Só quem sofre com as dores da enxaqueca tem a real dimensão do quanto esta doença, ainda incurável, é prejudicial. Trabalho e vida social são afetados por crises que podem durar dias e a busca por métodos que aliviem o sofrimento é interminável.

No entanto, recentes pesquisas em animais mostram que os cientistas estão entendendo cada vez mais como funciona a enxaqueca, onde ela começa e uma possível forma de impedir que a dor se espalhe.

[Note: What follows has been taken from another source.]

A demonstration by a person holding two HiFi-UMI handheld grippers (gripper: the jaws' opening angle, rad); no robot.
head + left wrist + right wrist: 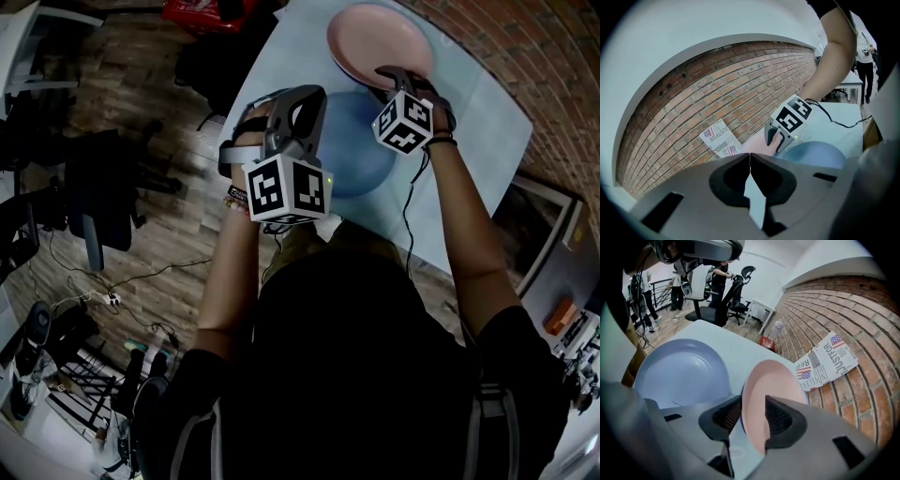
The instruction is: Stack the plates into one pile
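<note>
Now we hold the right gripper (752, 418) at the near rim of the pink plate (380, 37), which lies flat on the pale counter (478, 122) at the upper middle of the head view. In the right gripper view the jaws stand wide apart with that rim between them, one pad on either side, and neither pad looks to press on it. A thin dark edge shows along the plate's left side there; we cannot tell what it belongs to.

The blue plate (361, 159) sits on the counter just below the pink one, near the centre of the head view, partly hidden behind our left gripper (750, 161). Whether the two rims touch we cannot tell.

Our left gripper hangs above the blue plate's left side. Its jaws are closed tip to tip with nothing between them.

A brick wall (717, 93) runs along the counter's far edge, and a printed paper (825, 362) leans against it, upper right of the pink plate in the right gripper view.
</note>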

O bloqueio de um neurotransmissor dentro do cérebro poderia impedir que os nervos que são ligados à enxaqueca sejam ativados. Nos experimentos, os pesquisadores utilizaram vasodilatadores para expandir os vasos sanguíneos e aumentar a fluidez do sangue em ratos, e foi dessa forma que eles encontraram neurônios no centro da cabeça que reproduziam os sintomas da enxaqueca.

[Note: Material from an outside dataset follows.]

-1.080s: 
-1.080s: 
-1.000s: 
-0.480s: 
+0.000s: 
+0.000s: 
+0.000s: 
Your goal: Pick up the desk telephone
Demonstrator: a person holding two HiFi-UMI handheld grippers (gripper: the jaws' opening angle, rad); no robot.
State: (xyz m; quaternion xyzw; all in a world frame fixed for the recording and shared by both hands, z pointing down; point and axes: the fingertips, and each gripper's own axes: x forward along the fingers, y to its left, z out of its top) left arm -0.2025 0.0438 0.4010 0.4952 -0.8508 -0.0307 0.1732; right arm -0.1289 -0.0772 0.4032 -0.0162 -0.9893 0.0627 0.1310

O líquido utilizado como vasodilatador é conhecido como PACAP e estudos prévios mostram que pacientes que sofrem com a doença tem níveis elevados desta substância em seu sangue. "Para entender a enxaqueca, precisamos entender quais químicos o cérebro está usando para transmitir o sinal que causa a dor", afirma o doutor Peter Goadsby, da Kings College London.

Apesar dos recentes estudos, um tratamento que se baseie nessas descobertas ainda está longe de se tornar realidade. Apesar de funcionarem de maneira parecida, não é possível afirmar que o cérebro humano e o de ratos são ativados da mesma forma.

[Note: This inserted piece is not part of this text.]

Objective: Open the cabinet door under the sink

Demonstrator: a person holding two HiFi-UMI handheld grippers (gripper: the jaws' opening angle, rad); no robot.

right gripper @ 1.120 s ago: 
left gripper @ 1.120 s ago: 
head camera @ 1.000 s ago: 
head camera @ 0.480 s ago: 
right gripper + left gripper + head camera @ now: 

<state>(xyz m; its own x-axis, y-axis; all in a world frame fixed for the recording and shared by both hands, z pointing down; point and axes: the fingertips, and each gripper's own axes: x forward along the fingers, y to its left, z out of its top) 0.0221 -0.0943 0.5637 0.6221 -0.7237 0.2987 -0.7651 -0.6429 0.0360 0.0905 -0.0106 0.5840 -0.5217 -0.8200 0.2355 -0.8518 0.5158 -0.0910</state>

Além disso, o uso da substância que bloqueou o neurotransmissor que transmitia as dores foi aplicativo de forma direta dentro do cérebro, através de pequenos, algo improvável para nós humanos. Mas, de qualquer forma, a descoberta desta possibilidade abre novos caminhos para chegar à cura desta doença que atinge milhões de pessoas em todo o mundo.